Modalities are stored in a `.mod` group of the `.h5mu` file in the alphabetical order. To preserve the order of the modalities, there is an attribute `mod-order` that lists the modalities in their respective order. If some modalities are missing from that attribute, the attribute is to be ignored.

```python-console
>>> dict(f["mod"].attrs)
{'mod-order': array(['prot', 'rna'], dtype=object)}
```

## `.obsmap` and `.varmap`

While in practice `MuData` relies on `.obs_names` and `.var_names` to collate global observations and variables, it also allows to disambiguate between items with the same name using integer maps.

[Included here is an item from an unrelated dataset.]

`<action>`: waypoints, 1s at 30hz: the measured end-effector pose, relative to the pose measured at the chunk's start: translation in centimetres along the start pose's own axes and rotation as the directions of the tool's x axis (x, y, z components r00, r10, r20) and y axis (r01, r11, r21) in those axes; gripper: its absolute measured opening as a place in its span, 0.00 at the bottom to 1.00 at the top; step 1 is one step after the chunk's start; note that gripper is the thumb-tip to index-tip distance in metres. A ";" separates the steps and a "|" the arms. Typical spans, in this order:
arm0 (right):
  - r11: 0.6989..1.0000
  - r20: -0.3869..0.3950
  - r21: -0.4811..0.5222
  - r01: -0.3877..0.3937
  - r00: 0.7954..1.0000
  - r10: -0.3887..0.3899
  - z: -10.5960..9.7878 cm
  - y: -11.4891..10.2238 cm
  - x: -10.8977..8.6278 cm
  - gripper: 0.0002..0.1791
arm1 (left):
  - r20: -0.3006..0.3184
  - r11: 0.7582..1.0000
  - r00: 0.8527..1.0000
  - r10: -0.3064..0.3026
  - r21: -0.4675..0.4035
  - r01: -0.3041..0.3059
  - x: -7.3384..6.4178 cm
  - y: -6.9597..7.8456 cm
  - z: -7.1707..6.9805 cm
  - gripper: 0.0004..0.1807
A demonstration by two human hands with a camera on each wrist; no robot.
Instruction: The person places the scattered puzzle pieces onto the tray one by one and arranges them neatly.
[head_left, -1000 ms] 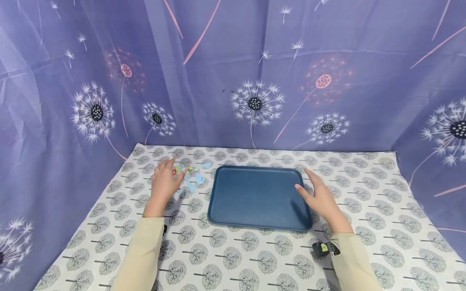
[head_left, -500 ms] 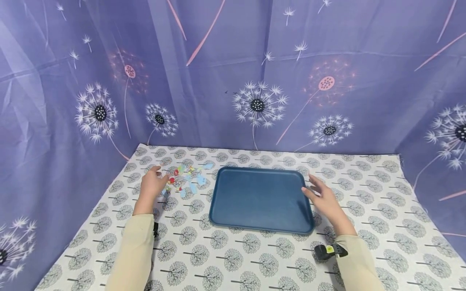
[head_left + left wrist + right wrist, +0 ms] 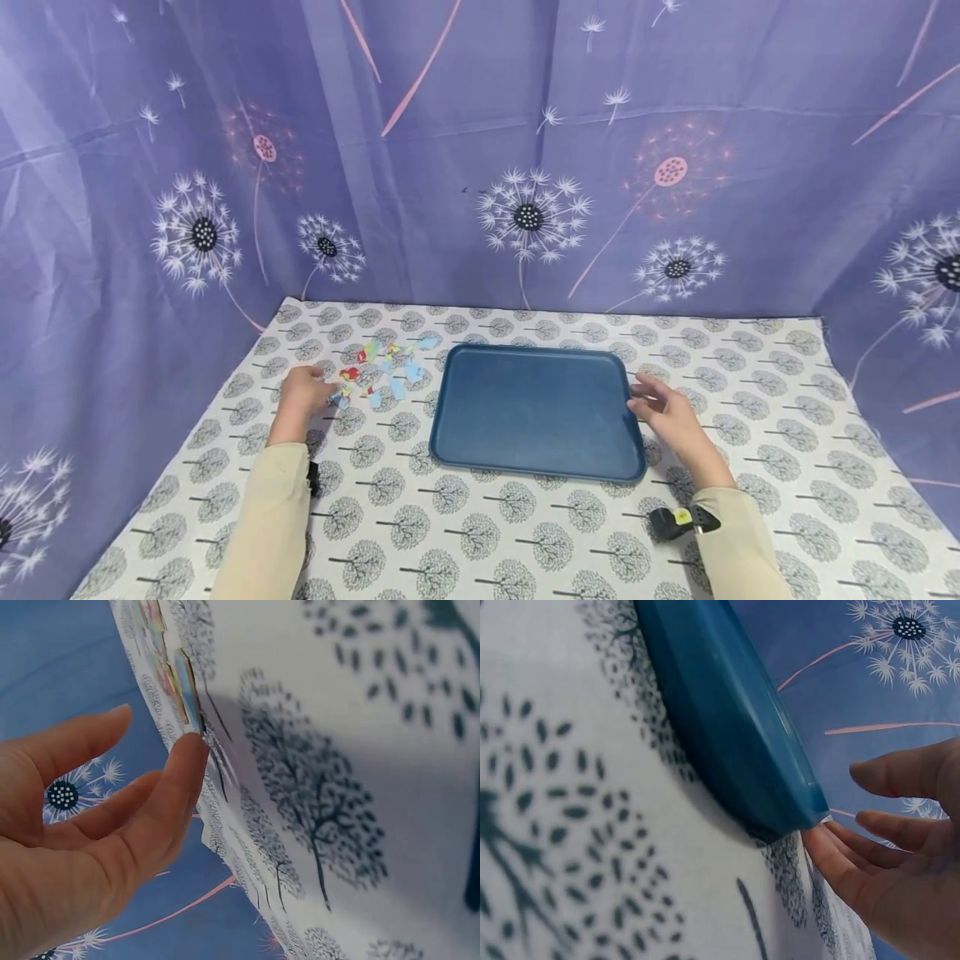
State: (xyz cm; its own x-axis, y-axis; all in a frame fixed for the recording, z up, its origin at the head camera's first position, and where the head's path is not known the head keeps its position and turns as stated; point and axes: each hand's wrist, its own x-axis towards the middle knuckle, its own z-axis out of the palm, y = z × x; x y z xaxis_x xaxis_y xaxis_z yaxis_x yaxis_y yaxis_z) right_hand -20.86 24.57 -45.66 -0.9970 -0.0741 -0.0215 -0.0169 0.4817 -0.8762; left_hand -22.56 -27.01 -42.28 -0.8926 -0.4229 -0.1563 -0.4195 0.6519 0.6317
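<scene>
Several small flat puzzle-like pieces (image 3: pixel 396 387), light blue with red, green and yellow patches, lie scattered on the left of the cloth. My left hand (image 3: pixel 303 393) is at their near left side. In the left wrist view its thumb and fingers (image 3: pixel 184 769) are apart, and one fingertip meets the end of a light blue piece (image 3: pixel 187 686). A dark blue rectangular tray (image 3: pixel 536 412) lies flat at the middle, its inside bare. My right hand (image 3: pixel 671 419) is at its right edge with nothing gripped. Fingertips are right at the tray's rim (image 3: pixel 810 799) in the right wrist view, thumb raised away.
A white cloth (image 3: pixel 480 550) printed with grey trees covers the table. Behind it and along both sides hangs a purple curtain (image 3: pixel 420 208) with dandelions. A dark camera (image 3: pixel 666 523) is strapped at the right wrist.
My left hand has drawn back from over the pieces to their near left side, uncovering more of them. My right hand has shifted slightly down along the tray's right edge. The tray stays put.
</scene>
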 end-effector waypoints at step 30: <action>1.000 0.056 0.002 0.007 0.998 -0.007 -0.2 0.8 -0.1 0.30 | 0.082 0.993 0.994 0.066 0.088 -0.073 0.5 -1.3 0.5 0.15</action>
State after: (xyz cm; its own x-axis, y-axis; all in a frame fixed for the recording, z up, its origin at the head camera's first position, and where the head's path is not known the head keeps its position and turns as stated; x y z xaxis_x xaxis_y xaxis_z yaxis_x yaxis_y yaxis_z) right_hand -20.82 25.17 -46.23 -0.9911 -0.1259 -0.0424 -0.0234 0.4799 -0.8770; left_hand -22.57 -27.75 -43.61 -0.9288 -0.3260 -0.1765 -0.3663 0.7338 0.5722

For example, global observations will have non-zero integer values in `.obsmap["rna"]` if they are present in the `rna` modality. If an observation or a variable is missing from a modality, it will correspond to a `0` value.

```python-console
>>> list(f["obsmap"].keys())
['prot', 'rna']
>>> import numpy as np
>>> np.array(f["obsmap"]["rna"])
array([   1,    2,    3, ..., 3889, 3890, 3891], dtype=uint32)
>>> np.array(f["obsmap"]["prot"])
array([   1,    2,    3, ..., 3889, 3890, 3891], dtype=uint32)

>>> list(f["varmap"].keys())
['prot', 'rna']
>>> np.array(f["varmap"]["rna"])
array([    0,     0,     0, ..., 17804, 17805, 17806], dtype=uint32)
>>> np.array(f["varmap"]["prot"])
array([1, 2, 3, ..., 0, 0, 0], dtype=uint32)
```

## `.axis`

Axis describes which dimensions are shared: observations (`axis=0`), variables (`axis=1`), or both (`axis=-1`). It is recorded in the `axis` attribute of the file:

```python-console
>>> f.attrs["axis"]
0
```

Multimodal datasets, which have observations shared between modalities, will have `axis=0`. If no axis attribute is available such as in files with the older versions of this specification, it is assumed to be `0` by default.